En un mundo de recursos decrecientes y catástrofes en cascada, la política de la mayoría se convierte en lucha por supervivencia inmediata, dejando sin energía ni tiempo la posibilidad de un krátos real. El sistema ya no solo intercepta el poder; intercepta la posibilidad misma de imaginar una alternativa. La emergencia permanente disciplina: convierte la resistencia en irresponsabilidad y la gestión tecnocrática en única opción "realista".


Cierre

El resultado es un régimen donde el precariado no solo está debilitado: está desarmado. Si intenta convertir su número en poder, el sistema le devuelve geometría. Si intenta organizarse, le devuelve oligarquía interna y falta de tiempo. Si alcanza el gobierno, le devuelve veto judicial. Si quiere decidir lo decisivo, le devuelve tecnocracia. Y si quiere protestar en el nuevo espacio público, le devuelve infraestructura algorítmica. Con el clima como fondo disciplinador, el cierre se completa.

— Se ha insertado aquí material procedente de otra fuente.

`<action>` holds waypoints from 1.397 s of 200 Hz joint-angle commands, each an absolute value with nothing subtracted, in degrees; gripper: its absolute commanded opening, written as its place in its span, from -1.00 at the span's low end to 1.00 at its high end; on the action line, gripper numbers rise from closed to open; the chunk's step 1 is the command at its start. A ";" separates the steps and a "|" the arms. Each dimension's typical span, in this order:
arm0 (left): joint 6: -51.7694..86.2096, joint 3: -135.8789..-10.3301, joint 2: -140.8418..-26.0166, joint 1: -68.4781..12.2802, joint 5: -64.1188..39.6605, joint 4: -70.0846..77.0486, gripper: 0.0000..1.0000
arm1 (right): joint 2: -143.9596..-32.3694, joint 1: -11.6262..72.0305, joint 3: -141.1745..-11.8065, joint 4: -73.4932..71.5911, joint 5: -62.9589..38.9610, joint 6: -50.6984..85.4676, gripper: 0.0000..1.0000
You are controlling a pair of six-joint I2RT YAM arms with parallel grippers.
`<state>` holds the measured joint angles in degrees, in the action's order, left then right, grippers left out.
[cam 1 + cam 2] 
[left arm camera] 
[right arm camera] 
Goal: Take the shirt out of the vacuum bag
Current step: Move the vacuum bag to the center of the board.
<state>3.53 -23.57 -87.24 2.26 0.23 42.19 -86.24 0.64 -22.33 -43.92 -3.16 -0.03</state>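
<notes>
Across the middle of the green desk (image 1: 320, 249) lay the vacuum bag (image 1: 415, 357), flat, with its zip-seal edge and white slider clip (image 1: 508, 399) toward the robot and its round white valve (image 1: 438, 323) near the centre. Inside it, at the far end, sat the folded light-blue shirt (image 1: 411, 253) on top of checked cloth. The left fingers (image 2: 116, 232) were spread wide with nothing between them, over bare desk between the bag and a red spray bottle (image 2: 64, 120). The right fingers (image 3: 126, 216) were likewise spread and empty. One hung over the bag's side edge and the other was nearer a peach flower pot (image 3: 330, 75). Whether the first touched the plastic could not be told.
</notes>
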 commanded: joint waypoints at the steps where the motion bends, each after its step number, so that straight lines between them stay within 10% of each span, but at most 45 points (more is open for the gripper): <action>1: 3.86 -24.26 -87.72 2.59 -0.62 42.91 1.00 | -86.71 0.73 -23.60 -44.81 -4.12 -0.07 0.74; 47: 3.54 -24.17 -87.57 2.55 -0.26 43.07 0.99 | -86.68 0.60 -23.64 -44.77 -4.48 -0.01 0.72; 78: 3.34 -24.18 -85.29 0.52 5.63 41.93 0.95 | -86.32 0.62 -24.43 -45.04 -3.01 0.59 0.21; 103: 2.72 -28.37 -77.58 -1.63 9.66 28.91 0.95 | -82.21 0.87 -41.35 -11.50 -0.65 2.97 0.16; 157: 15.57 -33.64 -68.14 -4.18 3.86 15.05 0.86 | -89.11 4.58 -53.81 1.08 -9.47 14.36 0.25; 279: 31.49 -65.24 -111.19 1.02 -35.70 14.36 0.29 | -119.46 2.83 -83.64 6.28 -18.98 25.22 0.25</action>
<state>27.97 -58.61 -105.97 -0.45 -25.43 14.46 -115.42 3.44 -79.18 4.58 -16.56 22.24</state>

No es solo que la mayoría pierda renta; es que pierde palancas. Y no es que estos cerrojos sean nuevos: es que han dejado de ser válvulas de seguridad ocasionales para convertirse en la arquitectura cotidiana del régimen.

Durante el ciclo de concesiones, permanecían en segundo plano porque no era necesario activarlos a fondo. Ahora que las élites recuperan renta y el precariado amenaza con convertir su número en demanda, los cerrojos se normalizan.

Eso es el cierre por capas: una democracia que conserva el voto y neutraliza el krátos. Un régimen que ya no necesita suprimir formalmente la soberanía popular, porque ha construido una arquitectura que la hace materialmente imposible.